WHAT TO PRODUCE = Once you reach the line containing "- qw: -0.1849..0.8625" in the data below, restate each line word for word up to and including the one containing "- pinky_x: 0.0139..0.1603".

Stored dataset items =
----------
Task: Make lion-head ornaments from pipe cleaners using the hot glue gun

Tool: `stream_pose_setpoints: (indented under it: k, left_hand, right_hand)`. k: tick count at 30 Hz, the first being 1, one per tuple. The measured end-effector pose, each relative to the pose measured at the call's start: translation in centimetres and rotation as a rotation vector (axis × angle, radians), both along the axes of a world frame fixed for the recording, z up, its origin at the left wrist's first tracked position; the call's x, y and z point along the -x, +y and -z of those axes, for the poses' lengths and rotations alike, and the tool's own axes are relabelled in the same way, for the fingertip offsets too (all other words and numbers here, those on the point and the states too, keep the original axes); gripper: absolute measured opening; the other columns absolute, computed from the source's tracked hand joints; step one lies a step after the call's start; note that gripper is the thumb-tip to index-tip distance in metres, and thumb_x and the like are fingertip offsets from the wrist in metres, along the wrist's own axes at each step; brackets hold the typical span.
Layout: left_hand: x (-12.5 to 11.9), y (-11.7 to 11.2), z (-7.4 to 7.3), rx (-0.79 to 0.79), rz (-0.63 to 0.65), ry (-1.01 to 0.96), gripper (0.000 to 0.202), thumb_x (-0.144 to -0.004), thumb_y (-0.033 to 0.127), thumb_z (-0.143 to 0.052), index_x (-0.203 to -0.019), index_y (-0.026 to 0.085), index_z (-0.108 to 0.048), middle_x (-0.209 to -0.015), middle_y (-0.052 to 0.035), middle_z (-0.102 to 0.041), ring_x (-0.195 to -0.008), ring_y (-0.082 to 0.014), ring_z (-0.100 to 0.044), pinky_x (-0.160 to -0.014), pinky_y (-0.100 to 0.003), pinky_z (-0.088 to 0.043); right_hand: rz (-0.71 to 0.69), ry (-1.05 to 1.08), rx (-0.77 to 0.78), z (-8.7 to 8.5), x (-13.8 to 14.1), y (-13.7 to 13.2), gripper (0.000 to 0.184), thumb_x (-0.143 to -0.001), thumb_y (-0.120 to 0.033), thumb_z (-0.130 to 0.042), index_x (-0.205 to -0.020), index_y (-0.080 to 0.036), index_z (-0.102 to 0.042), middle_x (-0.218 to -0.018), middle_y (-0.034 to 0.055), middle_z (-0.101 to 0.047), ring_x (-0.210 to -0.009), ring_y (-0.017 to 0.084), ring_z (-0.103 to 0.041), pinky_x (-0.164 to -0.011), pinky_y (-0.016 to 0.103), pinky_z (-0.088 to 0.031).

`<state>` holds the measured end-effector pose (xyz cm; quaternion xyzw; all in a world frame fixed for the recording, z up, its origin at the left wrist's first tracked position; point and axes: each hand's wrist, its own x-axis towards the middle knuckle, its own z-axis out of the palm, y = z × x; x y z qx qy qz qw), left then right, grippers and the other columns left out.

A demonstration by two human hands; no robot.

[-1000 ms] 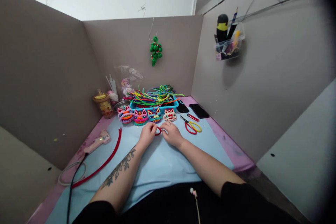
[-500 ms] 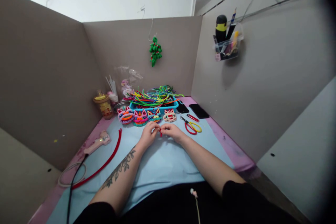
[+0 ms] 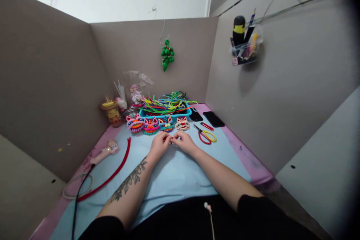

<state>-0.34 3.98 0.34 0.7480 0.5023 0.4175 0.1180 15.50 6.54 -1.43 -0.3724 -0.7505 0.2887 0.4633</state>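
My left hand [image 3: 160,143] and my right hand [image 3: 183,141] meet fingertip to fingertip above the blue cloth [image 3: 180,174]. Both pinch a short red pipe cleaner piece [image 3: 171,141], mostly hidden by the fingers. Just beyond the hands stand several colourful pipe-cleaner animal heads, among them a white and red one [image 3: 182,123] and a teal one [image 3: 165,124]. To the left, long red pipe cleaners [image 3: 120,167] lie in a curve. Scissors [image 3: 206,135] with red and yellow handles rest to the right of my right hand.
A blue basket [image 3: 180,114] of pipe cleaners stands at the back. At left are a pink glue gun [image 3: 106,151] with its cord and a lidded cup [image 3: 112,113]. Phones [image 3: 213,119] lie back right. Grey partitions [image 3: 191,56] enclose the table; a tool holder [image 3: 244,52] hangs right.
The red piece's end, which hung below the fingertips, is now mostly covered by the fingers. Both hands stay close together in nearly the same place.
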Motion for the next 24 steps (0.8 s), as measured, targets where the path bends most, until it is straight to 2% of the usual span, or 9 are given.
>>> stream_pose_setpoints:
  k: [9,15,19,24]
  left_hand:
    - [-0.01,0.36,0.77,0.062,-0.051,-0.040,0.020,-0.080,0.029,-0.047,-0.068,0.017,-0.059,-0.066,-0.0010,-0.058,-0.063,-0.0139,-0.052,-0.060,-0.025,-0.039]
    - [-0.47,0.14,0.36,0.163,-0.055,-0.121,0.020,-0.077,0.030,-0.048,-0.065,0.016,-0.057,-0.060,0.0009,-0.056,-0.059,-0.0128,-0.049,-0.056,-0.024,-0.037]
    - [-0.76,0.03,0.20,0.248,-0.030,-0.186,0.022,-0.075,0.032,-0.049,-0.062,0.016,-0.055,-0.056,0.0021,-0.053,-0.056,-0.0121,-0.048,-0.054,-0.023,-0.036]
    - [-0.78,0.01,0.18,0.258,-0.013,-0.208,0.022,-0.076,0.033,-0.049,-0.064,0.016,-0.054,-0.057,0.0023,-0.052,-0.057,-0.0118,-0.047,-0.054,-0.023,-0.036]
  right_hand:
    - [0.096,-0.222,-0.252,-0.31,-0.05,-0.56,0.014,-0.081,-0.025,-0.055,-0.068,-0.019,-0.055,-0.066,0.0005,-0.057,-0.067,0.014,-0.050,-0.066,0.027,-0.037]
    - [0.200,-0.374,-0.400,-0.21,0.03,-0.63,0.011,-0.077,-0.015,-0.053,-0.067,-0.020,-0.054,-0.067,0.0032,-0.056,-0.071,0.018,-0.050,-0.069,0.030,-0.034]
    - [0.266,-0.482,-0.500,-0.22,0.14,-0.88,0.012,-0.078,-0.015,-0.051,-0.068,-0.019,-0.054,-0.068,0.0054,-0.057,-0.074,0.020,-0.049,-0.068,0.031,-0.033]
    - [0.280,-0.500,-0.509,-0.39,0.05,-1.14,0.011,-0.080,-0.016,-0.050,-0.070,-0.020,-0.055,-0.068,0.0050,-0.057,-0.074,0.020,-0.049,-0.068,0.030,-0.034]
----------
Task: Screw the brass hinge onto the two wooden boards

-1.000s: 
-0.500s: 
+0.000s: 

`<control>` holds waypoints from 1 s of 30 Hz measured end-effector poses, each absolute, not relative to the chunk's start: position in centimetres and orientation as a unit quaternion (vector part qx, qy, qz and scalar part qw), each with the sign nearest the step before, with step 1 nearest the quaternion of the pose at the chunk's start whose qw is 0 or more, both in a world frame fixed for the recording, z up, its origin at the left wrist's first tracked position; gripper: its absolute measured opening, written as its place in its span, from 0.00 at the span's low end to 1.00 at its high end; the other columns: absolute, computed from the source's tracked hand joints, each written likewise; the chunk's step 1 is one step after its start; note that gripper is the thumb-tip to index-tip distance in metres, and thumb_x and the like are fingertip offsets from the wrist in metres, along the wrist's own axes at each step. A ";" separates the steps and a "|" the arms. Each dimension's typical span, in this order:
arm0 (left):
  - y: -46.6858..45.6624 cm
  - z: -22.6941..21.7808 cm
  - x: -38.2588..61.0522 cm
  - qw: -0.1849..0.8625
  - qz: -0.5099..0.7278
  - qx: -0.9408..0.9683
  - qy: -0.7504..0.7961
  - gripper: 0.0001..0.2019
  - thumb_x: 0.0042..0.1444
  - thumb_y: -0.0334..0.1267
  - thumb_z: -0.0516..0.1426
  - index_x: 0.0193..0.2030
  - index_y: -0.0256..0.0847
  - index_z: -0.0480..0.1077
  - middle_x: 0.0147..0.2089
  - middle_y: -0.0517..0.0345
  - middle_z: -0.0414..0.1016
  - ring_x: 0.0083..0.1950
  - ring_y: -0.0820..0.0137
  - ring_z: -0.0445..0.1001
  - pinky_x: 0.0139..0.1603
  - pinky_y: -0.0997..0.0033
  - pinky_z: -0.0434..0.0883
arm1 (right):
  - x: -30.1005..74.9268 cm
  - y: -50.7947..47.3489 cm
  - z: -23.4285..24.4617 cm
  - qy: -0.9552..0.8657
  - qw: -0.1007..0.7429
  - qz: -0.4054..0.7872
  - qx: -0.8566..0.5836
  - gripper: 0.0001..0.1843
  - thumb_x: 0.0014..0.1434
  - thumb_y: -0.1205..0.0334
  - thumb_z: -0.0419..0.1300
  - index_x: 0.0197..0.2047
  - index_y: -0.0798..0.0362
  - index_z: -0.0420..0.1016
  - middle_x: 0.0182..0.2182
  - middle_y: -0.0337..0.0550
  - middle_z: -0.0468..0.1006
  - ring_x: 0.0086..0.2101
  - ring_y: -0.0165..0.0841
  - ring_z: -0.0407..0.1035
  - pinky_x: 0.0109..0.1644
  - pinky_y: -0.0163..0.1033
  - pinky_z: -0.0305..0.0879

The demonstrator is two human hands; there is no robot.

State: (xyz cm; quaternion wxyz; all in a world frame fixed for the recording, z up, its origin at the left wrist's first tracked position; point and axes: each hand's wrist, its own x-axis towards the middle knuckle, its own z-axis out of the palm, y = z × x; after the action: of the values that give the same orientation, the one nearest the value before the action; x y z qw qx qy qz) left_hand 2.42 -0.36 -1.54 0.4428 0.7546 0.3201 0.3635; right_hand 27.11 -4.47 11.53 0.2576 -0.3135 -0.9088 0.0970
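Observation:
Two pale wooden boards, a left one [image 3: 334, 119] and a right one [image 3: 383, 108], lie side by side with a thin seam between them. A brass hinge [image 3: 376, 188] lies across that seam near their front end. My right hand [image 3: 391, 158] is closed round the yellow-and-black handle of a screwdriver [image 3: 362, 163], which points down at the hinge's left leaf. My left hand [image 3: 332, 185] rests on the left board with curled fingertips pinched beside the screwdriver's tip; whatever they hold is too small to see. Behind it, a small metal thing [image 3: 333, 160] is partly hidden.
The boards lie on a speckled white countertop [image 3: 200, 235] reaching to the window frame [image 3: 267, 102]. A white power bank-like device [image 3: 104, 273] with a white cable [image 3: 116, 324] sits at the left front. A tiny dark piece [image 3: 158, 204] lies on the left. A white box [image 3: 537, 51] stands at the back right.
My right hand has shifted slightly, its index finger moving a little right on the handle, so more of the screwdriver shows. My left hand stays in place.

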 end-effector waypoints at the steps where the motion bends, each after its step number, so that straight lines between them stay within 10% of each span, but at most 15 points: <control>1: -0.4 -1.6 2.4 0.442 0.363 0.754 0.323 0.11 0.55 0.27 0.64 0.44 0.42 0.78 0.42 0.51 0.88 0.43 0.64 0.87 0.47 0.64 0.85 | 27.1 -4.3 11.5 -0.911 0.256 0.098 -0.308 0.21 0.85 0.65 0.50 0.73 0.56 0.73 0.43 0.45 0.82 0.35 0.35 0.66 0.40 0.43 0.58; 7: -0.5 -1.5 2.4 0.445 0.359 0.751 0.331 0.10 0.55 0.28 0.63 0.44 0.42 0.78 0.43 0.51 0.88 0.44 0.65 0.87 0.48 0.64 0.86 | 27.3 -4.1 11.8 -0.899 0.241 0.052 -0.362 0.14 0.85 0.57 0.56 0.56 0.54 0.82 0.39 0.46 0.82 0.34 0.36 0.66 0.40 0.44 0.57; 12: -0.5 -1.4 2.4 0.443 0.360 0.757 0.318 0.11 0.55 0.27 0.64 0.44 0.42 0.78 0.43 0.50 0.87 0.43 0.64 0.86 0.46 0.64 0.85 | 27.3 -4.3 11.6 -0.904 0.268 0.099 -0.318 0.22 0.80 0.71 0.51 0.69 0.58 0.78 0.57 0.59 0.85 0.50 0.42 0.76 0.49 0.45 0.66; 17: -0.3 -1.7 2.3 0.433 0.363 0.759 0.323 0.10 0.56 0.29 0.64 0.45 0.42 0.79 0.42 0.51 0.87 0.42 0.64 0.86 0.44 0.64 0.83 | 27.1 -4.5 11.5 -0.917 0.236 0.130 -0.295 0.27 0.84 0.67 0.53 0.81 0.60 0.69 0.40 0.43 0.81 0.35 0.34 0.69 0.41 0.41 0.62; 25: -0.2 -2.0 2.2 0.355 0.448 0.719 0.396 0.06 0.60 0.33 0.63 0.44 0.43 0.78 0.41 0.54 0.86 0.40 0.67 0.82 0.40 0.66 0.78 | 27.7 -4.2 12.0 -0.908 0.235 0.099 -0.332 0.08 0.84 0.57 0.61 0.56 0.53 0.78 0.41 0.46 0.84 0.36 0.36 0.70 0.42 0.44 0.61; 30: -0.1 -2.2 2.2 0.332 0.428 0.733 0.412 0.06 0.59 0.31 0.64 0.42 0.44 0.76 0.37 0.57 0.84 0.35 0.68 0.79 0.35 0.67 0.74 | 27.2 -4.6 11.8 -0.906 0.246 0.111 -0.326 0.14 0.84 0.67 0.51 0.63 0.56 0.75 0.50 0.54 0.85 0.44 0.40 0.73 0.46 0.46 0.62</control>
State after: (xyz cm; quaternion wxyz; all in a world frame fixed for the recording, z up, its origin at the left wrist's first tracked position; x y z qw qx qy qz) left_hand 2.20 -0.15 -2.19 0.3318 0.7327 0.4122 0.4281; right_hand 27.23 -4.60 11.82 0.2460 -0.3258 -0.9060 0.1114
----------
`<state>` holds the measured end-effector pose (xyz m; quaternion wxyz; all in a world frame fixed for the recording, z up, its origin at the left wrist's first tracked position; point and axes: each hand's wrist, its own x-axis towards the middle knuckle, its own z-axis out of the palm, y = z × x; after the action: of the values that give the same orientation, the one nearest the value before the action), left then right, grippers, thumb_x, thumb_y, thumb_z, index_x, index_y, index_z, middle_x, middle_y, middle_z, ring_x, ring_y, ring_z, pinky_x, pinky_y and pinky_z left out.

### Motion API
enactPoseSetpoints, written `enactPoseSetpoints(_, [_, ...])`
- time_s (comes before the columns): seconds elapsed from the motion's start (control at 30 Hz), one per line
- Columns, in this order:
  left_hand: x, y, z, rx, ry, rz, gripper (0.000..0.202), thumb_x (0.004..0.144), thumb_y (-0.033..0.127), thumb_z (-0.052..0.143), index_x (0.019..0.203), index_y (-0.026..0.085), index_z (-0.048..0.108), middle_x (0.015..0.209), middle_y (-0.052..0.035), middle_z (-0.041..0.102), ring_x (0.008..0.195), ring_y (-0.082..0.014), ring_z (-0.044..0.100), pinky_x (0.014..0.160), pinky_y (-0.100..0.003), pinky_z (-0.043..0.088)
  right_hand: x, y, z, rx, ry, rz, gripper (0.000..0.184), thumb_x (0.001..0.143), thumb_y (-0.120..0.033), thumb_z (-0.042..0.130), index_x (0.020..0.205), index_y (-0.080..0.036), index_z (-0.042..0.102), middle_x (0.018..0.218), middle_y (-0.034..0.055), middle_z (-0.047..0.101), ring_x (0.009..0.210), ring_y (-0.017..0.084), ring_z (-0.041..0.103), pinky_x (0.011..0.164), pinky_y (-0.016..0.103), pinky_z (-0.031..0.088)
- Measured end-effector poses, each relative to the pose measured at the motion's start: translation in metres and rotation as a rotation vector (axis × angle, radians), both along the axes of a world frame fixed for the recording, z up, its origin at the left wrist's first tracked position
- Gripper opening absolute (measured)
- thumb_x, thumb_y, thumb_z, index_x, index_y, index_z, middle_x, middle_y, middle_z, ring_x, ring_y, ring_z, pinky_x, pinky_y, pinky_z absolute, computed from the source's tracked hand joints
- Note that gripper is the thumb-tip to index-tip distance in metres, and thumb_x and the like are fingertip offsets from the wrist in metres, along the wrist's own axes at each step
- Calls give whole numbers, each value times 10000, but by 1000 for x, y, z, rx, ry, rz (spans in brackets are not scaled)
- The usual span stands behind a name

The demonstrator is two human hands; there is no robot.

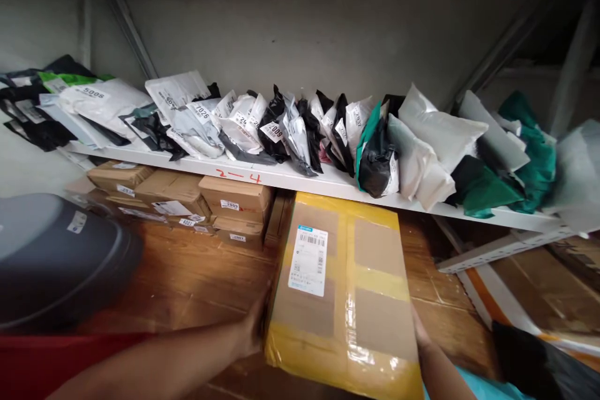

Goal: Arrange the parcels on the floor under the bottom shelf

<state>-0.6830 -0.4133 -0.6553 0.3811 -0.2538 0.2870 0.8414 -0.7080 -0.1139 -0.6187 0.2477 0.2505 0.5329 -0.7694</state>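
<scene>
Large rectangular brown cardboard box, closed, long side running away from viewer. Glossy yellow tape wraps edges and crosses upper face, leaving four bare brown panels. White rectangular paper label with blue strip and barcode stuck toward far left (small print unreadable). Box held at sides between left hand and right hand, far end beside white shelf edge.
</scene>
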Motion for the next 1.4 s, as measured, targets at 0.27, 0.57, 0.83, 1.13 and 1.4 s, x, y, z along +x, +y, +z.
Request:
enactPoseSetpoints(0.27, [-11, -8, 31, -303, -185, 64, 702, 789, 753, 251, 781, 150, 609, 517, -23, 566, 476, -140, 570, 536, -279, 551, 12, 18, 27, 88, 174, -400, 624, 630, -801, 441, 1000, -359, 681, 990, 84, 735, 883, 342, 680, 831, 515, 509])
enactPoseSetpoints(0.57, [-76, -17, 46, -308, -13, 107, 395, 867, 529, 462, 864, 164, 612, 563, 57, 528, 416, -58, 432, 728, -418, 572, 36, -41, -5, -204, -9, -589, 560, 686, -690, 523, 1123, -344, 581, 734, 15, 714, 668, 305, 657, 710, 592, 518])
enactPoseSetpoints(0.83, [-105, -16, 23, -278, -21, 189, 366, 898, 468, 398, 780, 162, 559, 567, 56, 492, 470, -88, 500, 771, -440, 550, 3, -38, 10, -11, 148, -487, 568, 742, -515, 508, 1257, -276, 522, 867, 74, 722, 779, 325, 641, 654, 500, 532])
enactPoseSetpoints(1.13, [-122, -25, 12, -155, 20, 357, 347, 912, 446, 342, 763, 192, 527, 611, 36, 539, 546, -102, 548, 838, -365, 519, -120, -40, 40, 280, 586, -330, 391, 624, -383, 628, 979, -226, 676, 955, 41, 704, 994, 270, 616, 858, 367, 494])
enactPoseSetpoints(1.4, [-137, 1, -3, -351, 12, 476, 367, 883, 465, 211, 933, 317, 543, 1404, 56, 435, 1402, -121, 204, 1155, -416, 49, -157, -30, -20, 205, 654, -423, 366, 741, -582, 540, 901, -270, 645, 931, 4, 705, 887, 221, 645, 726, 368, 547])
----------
TASK RESPONSE =
  - qw: -0.1849..0.8625
  - qz: -0.5099..0.7278
  - qx: -0.9408..0.9683
  - qy: -0.7504..0.7961
  - gripper: 0.0001..0.2019
  - thumb_x: 0.0042..0.1444
  - thumb_y: -0.0334..0.1267
  - thumb_z: -0.0516..0.1426
  - index_x: 0.0193..0.2030
  - index_y: -0.0256..0.0847
  - index_z: -0.0480..0.1077
  - middle_x: 0.0147..0.2089
  - middle_y: -0.0517..0.0345
  - middle_z: -0.0414..0.1016
  - ring_x: 0.0083..0.1950
  - ring_y: -0.0820..0.0137
  - ring_z: -0.0445..0.1001
  - pinky_x: 0.0139..0.1603

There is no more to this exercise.